Which lines of the listing hold the string "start"? Copy those lines.

::::::::::

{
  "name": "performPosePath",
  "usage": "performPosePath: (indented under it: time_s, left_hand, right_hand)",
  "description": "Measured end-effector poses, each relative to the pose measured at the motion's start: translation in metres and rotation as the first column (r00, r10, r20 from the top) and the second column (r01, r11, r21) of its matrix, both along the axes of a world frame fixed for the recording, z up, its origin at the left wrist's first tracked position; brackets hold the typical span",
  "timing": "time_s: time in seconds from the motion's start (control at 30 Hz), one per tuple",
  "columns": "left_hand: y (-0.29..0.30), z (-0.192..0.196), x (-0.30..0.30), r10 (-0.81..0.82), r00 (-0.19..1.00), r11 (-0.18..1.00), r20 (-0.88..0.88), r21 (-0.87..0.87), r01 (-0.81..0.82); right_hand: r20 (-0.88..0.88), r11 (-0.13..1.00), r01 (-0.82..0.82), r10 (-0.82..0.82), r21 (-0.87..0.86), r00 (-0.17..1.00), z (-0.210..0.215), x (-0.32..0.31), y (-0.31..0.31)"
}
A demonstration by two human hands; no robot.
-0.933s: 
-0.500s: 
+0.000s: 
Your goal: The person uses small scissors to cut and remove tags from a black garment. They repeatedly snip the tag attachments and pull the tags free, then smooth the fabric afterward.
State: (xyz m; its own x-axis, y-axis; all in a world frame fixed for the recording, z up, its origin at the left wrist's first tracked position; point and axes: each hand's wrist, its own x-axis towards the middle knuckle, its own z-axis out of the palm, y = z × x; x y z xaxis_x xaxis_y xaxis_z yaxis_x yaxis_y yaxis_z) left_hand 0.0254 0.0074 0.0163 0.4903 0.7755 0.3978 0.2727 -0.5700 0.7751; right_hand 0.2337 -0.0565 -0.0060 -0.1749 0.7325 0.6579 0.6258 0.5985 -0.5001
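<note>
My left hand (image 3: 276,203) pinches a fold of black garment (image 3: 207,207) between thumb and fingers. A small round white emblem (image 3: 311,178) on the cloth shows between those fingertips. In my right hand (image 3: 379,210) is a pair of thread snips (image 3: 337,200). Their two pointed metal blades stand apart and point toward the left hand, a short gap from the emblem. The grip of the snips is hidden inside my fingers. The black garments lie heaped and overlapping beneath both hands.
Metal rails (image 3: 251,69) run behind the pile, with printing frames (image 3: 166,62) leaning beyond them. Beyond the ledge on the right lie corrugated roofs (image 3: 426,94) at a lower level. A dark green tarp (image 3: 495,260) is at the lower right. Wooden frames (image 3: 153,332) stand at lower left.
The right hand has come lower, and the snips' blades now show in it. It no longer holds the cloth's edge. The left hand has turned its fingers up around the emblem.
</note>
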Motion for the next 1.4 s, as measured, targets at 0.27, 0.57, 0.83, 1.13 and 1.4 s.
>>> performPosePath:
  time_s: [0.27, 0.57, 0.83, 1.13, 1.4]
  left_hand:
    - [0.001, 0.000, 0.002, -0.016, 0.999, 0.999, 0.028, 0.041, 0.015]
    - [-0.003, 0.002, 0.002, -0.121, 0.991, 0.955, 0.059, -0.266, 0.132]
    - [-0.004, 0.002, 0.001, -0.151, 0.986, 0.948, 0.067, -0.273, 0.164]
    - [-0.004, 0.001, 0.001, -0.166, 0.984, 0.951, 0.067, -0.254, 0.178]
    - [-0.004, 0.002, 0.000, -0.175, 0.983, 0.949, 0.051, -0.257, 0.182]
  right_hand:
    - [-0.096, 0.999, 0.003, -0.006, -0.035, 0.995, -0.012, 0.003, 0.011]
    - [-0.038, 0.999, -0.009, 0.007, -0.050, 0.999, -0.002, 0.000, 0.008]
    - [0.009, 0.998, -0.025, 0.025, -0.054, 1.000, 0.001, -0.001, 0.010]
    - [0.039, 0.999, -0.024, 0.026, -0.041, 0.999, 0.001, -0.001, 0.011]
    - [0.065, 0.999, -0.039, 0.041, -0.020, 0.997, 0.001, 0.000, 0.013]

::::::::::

TASK RESULT:
  "description": "Measured end-effector poses, each relative to the pose measured at the motion's start: translation in metres and rotation as the first column (r00, r10, r20 from the top) and the second column (r01, r11, r21) of its matrix, both along the axes of a world frame fixed for the recording, z up, its origin at the left wrist's first tracked position; brackets hold the typical span",
  "timing": "time_s: time in seconds from the motion's start (control at 30 Hz), one per tuple",

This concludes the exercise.